Overview (MANOVA: Univariate command)

This section describes the use of MANOVA for univariate analyses. However, the subcommands that are described here can be used in any type of analysis with MANOVA. For additional subcommands that are used in multivariate analysis, see MANOVA: Multivariate. For additional subcommands that are used in repeated measures analysis, see MANOVA: Repeated Measures. For basic specification, syntax rules, and limitations of the MANOVA procedures, see MANOVA.

Options

Design Specification. You can use the DESIGN subcommand to specify which terms to include in the design. This ability allows you to estimate a model other than the default full factorial model, incorporate factor-by-covariate interactions, indicate nesting of effects, and indicate specific error terms for each effect in mixed models. You can specify a different continuous variable as a dependent variable or work with a subset of the continuous variables with the ANALYSIS subcommand.

Contrast Types. You can specify contrasts other than the default deviation contrasts on the CONTRAST subcommand. You can also subdivide the degrees of freedom associated with a factor (using the PARTITION subcommand) and test the significance of a specific contrast or group of contrasts.

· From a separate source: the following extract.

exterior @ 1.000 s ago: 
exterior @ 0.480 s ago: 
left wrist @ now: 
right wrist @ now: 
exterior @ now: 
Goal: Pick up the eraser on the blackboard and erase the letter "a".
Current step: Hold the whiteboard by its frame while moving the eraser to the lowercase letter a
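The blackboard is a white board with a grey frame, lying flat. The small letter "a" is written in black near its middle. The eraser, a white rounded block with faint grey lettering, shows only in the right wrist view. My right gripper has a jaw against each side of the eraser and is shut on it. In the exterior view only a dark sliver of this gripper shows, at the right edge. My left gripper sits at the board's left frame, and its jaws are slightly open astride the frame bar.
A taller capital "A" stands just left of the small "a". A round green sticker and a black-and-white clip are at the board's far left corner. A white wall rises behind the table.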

Optional Output. You can choose from a variety of optional output on the PRINT subcommand or suppress output using the NOPRINT subcommand. Output that is appropriate to univariate designs includes cell means, design or other matrices, parameter estimates, and tests for homogeneity of variance across cells. Using the OMEANS, PMEANS, RESIDUAL, and PLOT subcommands, you can also request tables of observed and/or predicted means, casewise values and residuals for your model, and various plots that are useful in checking assumptions. In addition, you can use the POWER subcommand to request observed power values (based on fixed-effect assumptions), and you can use the CINTERVAL subcommand to request simultaneous confidence intervals for each parameter estimate and regression coefficient.

Matrix Materials. You can write matrices of intermediate results to a matrix data file, and you can read such matrices in performing further analyses by using the MATRIX subcommand.

Basic Specification

  • The basic specification is a variable list that identifies the dependent variable, the factors (if any), and the covariates (if any).
  • By default, MANOVA uses a full factorial model, which includes all main effects and all possible interactions among factors. Estimation is performed by using the cell-means model and UNIQUE (regression-type) sums of squares, adjusting each effect for all other effects in the model. Parameters are estimated by using DEVIATION contrasts to determine whether their categories differ significantly from the mean.

Subcommand Order

  • The variable list must be specified first.
  • Subcommands that are applicable to a specific design must be specified before that DESIGN subcommand. Otherwise, subcommands can be used in any order.

Syntax Rules

  • For many analyses, the MANOVA variable list and the DESIGN subcommand are the only specifications that are needed. If a full factorial design is desired, DESIGN can be omitted.
  • All other subcommands apply only to designs that follow. If you do not enter a DESIGN subcommand, or if the last subcommand is not DESIGN, MANOVA uses a full factorial model.
  • Unless replaced, MANOVA subcommands (other than DESIGN) remain in effect for all subsequent models.
  • MISSING can be specified only once.
  • The following words are reserved as keywords or internal commands in the MANOVA procedure: AGAINST, CONSPLUS, CONSTANT, CONTIN, MUPLUS, MWITHIN, POOL, R, RESIDUAL, RW, VERSUS, VS, W, WITHIN, and WR. Variable names that duplicate these words should be changed before you invoke MANOVA.
  • If you enter one of the multivariate specifications in a univariate analysis, MANOVA will ignore it.

Limitations

  • A maximum of 20 factors is in place.
  • A maximum of 200 dependent variables is in place.
  • Memory requirements depend primarily on the number of cells in the design. For the default full factorial model, the number of cells equals the product of the number of levels or categories in each factor.